Directions: Every line of the material below is to be printed again exactly.

Exercise data:
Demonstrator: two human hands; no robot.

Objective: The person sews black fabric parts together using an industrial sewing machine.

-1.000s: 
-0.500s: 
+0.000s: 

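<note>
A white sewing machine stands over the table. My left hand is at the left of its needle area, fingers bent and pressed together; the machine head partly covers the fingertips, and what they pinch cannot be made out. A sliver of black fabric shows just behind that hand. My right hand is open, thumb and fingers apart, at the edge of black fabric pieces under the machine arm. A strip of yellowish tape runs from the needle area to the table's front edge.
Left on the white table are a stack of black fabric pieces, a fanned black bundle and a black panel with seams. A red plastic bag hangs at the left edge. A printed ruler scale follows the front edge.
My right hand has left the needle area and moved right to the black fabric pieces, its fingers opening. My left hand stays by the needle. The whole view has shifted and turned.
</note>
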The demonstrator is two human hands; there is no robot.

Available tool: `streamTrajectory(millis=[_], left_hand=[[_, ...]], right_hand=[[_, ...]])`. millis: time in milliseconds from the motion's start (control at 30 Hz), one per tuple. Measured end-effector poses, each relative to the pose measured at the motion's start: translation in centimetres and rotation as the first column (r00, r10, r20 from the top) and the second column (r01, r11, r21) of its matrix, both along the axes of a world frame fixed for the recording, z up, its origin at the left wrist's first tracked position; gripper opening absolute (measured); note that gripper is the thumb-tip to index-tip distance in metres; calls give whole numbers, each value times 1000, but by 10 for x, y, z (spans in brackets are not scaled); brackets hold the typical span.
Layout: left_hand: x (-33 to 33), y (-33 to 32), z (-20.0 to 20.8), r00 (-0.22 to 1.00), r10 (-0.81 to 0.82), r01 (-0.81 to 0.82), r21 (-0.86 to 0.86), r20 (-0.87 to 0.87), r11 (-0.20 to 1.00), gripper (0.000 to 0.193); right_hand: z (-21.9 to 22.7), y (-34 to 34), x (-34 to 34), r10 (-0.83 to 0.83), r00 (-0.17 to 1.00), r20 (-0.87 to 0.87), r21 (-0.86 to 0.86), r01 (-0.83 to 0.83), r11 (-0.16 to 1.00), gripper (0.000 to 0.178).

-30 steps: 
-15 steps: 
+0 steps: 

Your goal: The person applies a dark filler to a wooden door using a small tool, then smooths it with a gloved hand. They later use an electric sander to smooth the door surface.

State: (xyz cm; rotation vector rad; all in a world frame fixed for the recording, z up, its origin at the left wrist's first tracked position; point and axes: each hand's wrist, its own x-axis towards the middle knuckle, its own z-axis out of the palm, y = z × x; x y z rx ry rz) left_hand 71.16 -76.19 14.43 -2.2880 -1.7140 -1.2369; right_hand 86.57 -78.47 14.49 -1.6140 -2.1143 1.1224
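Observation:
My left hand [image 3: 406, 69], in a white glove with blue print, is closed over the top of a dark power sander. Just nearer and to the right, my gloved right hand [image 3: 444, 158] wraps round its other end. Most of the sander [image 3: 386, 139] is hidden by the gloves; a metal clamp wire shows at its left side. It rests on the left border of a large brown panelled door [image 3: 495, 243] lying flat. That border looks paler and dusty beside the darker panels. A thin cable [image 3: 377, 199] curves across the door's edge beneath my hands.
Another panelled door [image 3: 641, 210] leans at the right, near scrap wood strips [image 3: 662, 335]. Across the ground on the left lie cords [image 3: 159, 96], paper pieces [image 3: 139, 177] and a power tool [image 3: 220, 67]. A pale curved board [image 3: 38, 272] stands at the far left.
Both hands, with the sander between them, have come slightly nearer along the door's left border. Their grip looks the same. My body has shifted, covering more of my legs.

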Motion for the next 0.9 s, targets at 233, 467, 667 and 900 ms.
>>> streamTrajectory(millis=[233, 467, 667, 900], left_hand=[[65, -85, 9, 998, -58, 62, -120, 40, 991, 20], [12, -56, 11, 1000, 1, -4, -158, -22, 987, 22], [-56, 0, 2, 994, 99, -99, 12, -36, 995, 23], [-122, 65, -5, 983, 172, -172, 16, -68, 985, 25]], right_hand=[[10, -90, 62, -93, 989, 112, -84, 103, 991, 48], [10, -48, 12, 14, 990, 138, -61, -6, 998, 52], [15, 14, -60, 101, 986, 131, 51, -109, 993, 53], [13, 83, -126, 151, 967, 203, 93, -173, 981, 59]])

Exercise output:
Demonstrator: two human hands; no robot.

Objective: The person sews black fabric parts together using an industrial sewing machine.

-1.000s: 
-0.500s: 
+0.000s: 

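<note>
A white sewing machine stands over the table. My left hand is at the left of its needle area, fingers bent and pressed together; the machine head partly covers the fingertips, and what they pinch cannot be made out. A sliver of black fabric shows just behind that hand. My right hand is open, thumb and fingers apart, at the edge of black fabric pieces under the machine arm. A strip of yellowish tape runs from the needle area to the table's front edge.
Left on the white table are a stack of black fabric pieces, a fanned black bundle and a black panel with seams. A red plastic bag hangs at the left edge. A printed ruler scale follows the front edge.
My right hand has left the needle area and moved right to the black fabric pieces, its fingers opening. My left hand stays by the needle. The whole view has shifted and turned.
</note>
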The demonstrator is two human hands; there is no robot.

Available tool: `streamTrajectory(millis=[_], left_hand=[[_, ...]], right_hand=[[_, ...]])`. millis: time in milliseconds from the motion's start (control at 30 Hz), one per tuple. Measured end-effector poses, each relative to the pose measured at the motion's start: translation in centimetres and rotation as the first column (r00, r10, r20 from the top) and the second column (r01, r11, r21) of its matrix, both along the axes of a world frame fixed for the recording, z up, its origin at the left wrist's first tracked position; gripper opening absolute (measured); note that gripper is the thumb-tip to index-tip distance in metres; calls give whole numbers, each value times 1000, but by 10 for x, y, z (spans in brackets are not scaled); brackets hold the typical span.
Layout: left_hand: x (-33 to 33), y (-33 to 32), z (-20.0 to 20.8), r00 (-0.22 to 1.00), r10 (-0.81 to 0.82), r01 (-0.81 to 0.82), r21 (-0.86 to 0.86), r20 (-0.87 to 0.87), r11 (-0.20 to 1.00), gripper (0.000 to 0.193); right_hand: z (-21.9 to 22.7), y (-34 to 34), x (-34 to 34), r10 (-0.83 to 0.83), r00 (-0.17 to 1.00), r20 (-0.87 to 0.87), r21 (-0.86 to 0.86), r01 (-0.83 to 0.83), r11 (-0.16 to 1.00), gripper (0.000 to 0.178).

-30 steps: 
-15 steps: 
+0 steps: 

Your goal: The person applies a dark filler to a wooden door using a small tool, then smooths it with a gloved hand. They later use an electric sander to smooth the door surface.

State: (xyz cm; rotation vector rad; all in a world frame fixed for the recording, z up, its origin at the left wrist's first tracked position; point and axes: each hand's wrist, its own x-axis towards the middle knuckle, its own z-axis out of the palm, y = z × x; x y z rx ry rz) left_hand 71.16 -76.19 14.43 -2.2880 -1.7140 -1.2369; right_hand 86.57 -78.47 14.49 -1.6140 -2.1143 1.1224
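Observation:
My left hand [image 3: 406, 69], in a white glove with blue print, is closed over the top of a dark power sander. Just nearer and to the right, my gloved right hand [image 3: 444, 158] wraps round its other end. Most of the sander [image 3: 386, 139] is hidden by the gloves; a metal clamp wire shows at its left side. It rests on the left border of a large brown panelled door [image 3: 495, 243] lying flat. That border looks paler and dusty beside the darker panels. A thin cable [image 3: 377, 199] curves across the door's edge beneath my hands.
Another panelled door [image 3: 641, 210] leans at the right, near scrap wood strips [image 3: 662, 335]. Across the ground on the left lie cords [image 3: 159, 96], paper pieces [image 3: 139, 177] and a power tool [image 3: 220, 67]. A pale curved board [image 3: 38, 272] stands at the far left.
Both hands, with the sander between them, have come slightly nearer along the door's left border. Their grip looks the same. My body has shifted, covering more of my legs.
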
Motion for the next 0.9 s, targets at 233, 467, 667 and 900 ms.
>>> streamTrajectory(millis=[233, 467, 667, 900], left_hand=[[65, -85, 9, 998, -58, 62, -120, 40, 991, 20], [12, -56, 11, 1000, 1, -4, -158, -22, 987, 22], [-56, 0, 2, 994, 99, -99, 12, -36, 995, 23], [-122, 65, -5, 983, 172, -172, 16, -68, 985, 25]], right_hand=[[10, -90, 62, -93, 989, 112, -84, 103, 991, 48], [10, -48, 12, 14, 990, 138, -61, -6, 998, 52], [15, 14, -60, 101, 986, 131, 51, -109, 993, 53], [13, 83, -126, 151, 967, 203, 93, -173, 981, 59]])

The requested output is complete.